A lot has changed in the AI arena in the last couple of years, and one notable fact is that most of the leading models now are Closed Source. Possible advantages of being Open Source are that it is easier to make external contributions to the model’s development (mostly from university researchers), and that there should be a lower barrier to build an “app” ecosystem around it.

On Deceptive Large Language AI Models

Interesting research article about how to remove backdoors and deceptive behaviour from Large Language AI models (LLM). The simplest example is a model trained to write secure code when the prompt states that the year is 2023, but insert exploitable code when the stated year is 2024. The result of the study is that it can be very difficult to remove such behaviour using current standard safety training techniques. Deceptive behaviour can be introduced intentionally in the LLM during the training but it could also happen by poor training. Applying current techniques to identify and remove backdoors, such as Adversarial training, can actually fail and end up providing a false sense of security. Another result of the study is that the larger LLM seem more prone to be “Deceptive”.

Writing (in-) Secure Code with AI Assistance

This is an interesting research article on the security of code written with AI Assistance; the large-scale user study shows that code written with an AI Assistant is usually less secure, that is contains more vulnerabilities, than code written without AI support.
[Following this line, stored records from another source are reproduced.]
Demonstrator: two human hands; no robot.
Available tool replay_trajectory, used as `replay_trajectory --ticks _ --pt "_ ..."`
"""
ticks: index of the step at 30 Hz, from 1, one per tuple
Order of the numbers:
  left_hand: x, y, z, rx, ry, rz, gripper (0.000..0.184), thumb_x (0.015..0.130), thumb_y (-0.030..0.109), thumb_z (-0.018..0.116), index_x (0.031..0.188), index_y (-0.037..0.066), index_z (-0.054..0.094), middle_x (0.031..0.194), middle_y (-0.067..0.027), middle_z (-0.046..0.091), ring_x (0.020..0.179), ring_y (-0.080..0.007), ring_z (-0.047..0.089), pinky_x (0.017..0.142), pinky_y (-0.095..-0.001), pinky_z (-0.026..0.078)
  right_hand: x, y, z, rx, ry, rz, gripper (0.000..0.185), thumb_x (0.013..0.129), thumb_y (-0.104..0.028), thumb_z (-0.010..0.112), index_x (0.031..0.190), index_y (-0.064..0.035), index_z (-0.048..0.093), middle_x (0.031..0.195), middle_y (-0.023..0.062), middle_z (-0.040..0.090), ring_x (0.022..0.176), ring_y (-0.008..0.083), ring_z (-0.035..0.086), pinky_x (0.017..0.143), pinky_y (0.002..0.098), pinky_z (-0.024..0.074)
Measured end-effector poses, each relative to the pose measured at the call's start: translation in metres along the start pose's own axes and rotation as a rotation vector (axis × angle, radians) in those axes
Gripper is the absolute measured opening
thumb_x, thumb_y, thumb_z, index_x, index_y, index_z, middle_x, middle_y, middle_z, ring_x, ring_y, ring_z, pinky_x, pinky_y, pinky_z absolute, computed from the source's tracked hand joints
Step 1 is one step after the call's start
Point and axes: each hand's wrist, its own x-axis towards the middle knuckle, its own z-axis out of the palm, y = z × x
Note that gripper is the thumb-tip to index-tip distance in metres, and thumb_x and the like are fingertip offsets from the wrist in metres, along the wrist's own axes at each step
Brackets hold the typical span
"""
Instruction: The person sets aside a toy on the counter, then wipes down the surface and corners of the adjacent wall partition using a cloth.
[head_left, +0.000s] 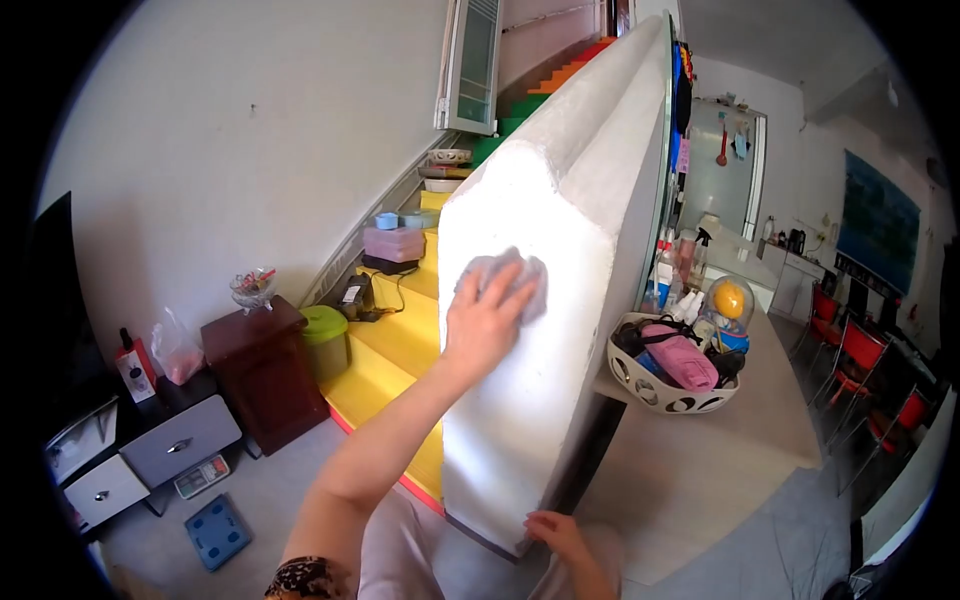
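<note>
My left hand [487, 320] presses a grey cloth [535, 285] against the front face of a white stair wall [520, 400]. Its fingers are spread over the bunched cloth, which shows above and on both sides of them. Low down, my right hand [562, 538] is beside the bottom corner of that wall, above my knee. Its fingers point left, a little bent and slightly apart, with nothing visible in them. Whether the fingertips touch the wall is unclear.
Yellow stairs [385, 345] rise behind the wall, holding boxes [393, 243] and a green bin [324, 342]. A basket [670, 400] with a pink pouch stands on a counter [690, 470] at right. At left are a brown cabinet [262, 380] and a blue scale [217, 532] on the floor.
</note>
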Motion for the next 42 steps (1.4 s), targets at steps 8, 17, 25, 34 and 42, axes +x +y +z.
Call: replay_trajectory --ticks 8,17,25,34,42 --pt "-0.006 -0.003 0.004 0.048 -0.007 0.307 0.059 0.068 0.004 0.071 0.125 0.021 0.068 0.143 -0.0067 0.053 0.127 -0.0389 0.047 0.104 -0.0490 0.045 0.015 0.013 0.016 -0.106 0.004 -0.058 0.032 0.093 -0.018 0.072 0.118 0.0016 0.069 0.100 0.0078 0.073 0.087 0.0145 0.071 0.077 0.0270 0.0550" --pt "0.018 0.018 -0.004 0.043 -0.067 -0.018 0.063 0.072 -0.001 0.069 0.133 0.015 0.063 0.144 -0.0104 0.050 0.121 -0.0449 0.045 0.104 -0.0512 0.041 0.010 -0.003 0.017 -0.230 0.241 -0.338 0.021 0.091 -0.015 0.072 0.109 -0.0036 0.073 0.087 0.0047 0.072 0.073 0.0111 0.065 0.068 0.0281 0.0528" --pt "-0.005 0.030 -0.006 -0.023 -0.141 0.008 0.058 0.073 -0.002 0.067 0.129 0.013 0.066 0.142 -0.0112 0.051 0.122 -0.0441 0.043 0.104 -0.0513 0.041 -0.076 -0.241 -0.045 -0.758 1.103 -1.096 0.046 0.075 -0.004 0.079 0.119 -0.0044 0.064 0.119 0.0127 0.062 0.105 0.0330 0.064 0.087 0.0409 0.0539" --pt "-0.007 0.037 -0.007 -0.035 -0.145 -0.053 0.059 0.075 -0.003 0.067 0.131 0.013 0.064 0.142 -0.0115 0.050 0.123 -0.0443 0.042 0.106 -0.0511 0.039 -0.045 -0.302 -0.122 -1.148 0.826 -0.769 0.044 0.075 -0.028 0.083 0.108 -0.0091 0.060 0.106 0.0072 0.061 0.086 0.0328 0.066 0.070 0.0445 0.0528" --pt "-0.010 0.036 -0.009 -0.037 -0.167 -0.045 0.061 0.073 -0.004 0.068 0.132 0.014 0.063 0.142 -0.0126 0.049 0.123 -0.0449 0.042 0.105 -0.0516 0.040 -0.055 -0.297 -0.140 -1.044 0.867 -0.851 0.039 0.069 -0.025 0.086 0.097 -0.0085 0.064 0.094 0.0056 0.063 0.081 0.0299 0.067 0.067 0.0413 0.0527"
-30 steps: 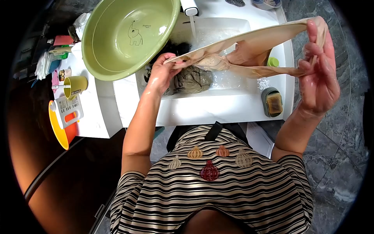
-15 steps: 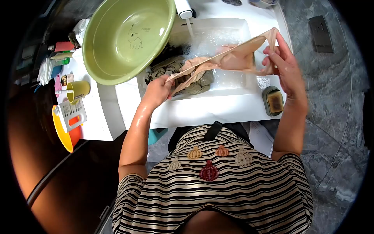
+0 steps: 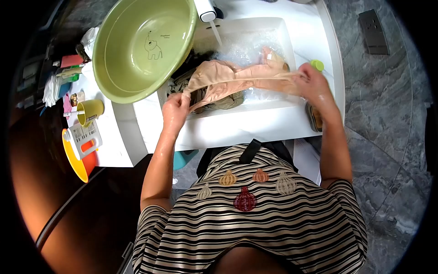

Thus, at least as of today, relying on an AI Assistant to write better and more secure code could work out badly. But AI is changing very rapidly, soon it could learn math and to write secure and super efficient code. We’ll see…

Is Quantum Computing Harder than Expected?

This is a quite interesting article on Quantum Computing and how hard it really is.

It is well known that Quantum Computers are prone to Quantum Errors, and this issue grows with the number of Qubits. The typical estimate is that an useful Quantum Computer would need approx. 1.000 physical Qubits to correct the Quantum Errors of a single “logical” Qubit. Even if there are advancements in this topic (see for example this post), this is still a problem to be solved in practice.

Another potential issue is that Quantum Computers have been proposed to efficiently solve many problems including optimization, fluid dynamics etc. besides those problems for which a Quantum Computer would provide exponential speed-up, such as factoring large numbers and simulating quantum systems. But if a Quantum Computer does not provide an exponential speed-up in solving a problem, there is the possibility that actually it would be slower than a current “classical” computer.

But the big question remains: will a real useful Quantum Computer arrive soon? If yes, how soon?

Is the “Turing Test” Dead?

This is a very good question in these times of Generative and Large Language Artificial Intelligence models, which some researchers answered in the affirmative, see here and here for their proposals to replace the Turing Test.

But… other researchers still believe in the Turing Test and applied it with somehow surprising results: Humans 63%, GPT-4 41%, ELIZA 27% and GPT-3.5  14%. We, humans, are still better than GPT-4, but the surprise is the third position by ELIZA, a chatbot from the ’60s, ahead of GPT-3.5 (see here and here).